**About this exercise**. Could you output each line below exactly as it appears, excluding any pictures?

==============================

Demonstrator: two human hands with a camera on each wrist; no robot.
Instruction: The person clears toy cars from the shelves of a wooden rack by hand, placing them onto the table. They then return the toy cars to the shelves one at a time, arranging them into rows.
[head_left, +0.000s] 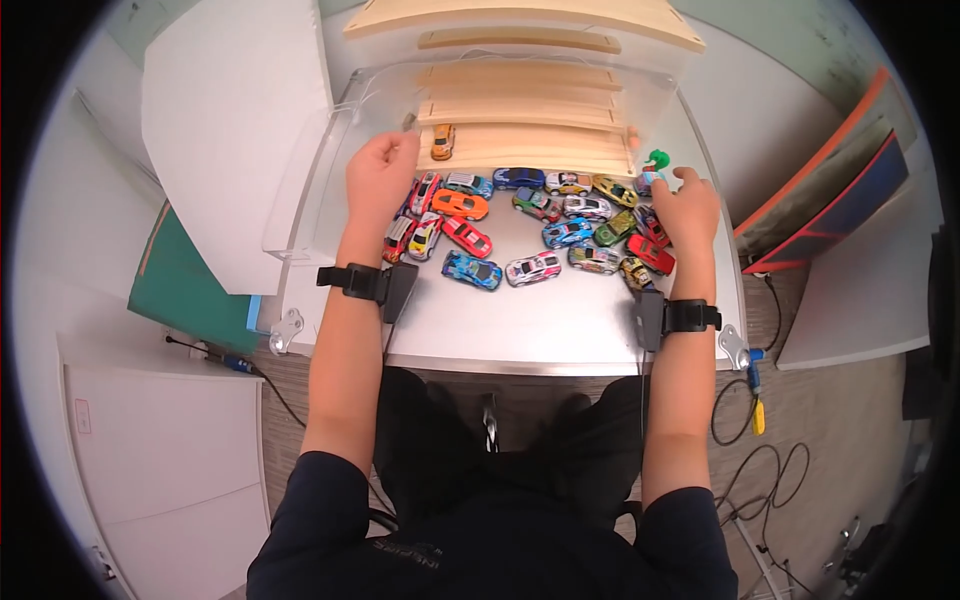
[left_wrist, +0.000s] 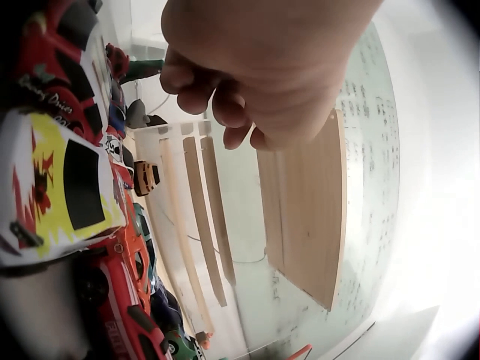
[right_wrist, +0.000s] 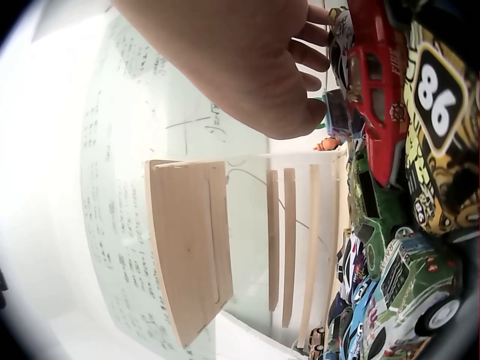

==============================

**Output below**.
Demonstrator: two human hands with a camera on each wrist; no robot.
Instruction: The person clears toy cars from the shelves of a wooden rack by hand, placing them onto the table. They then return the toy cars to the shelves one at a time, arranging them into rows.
[head_left, +0.000s] 
[left_wrist, +0.000s] 
[right_wrist, +0.000s] 

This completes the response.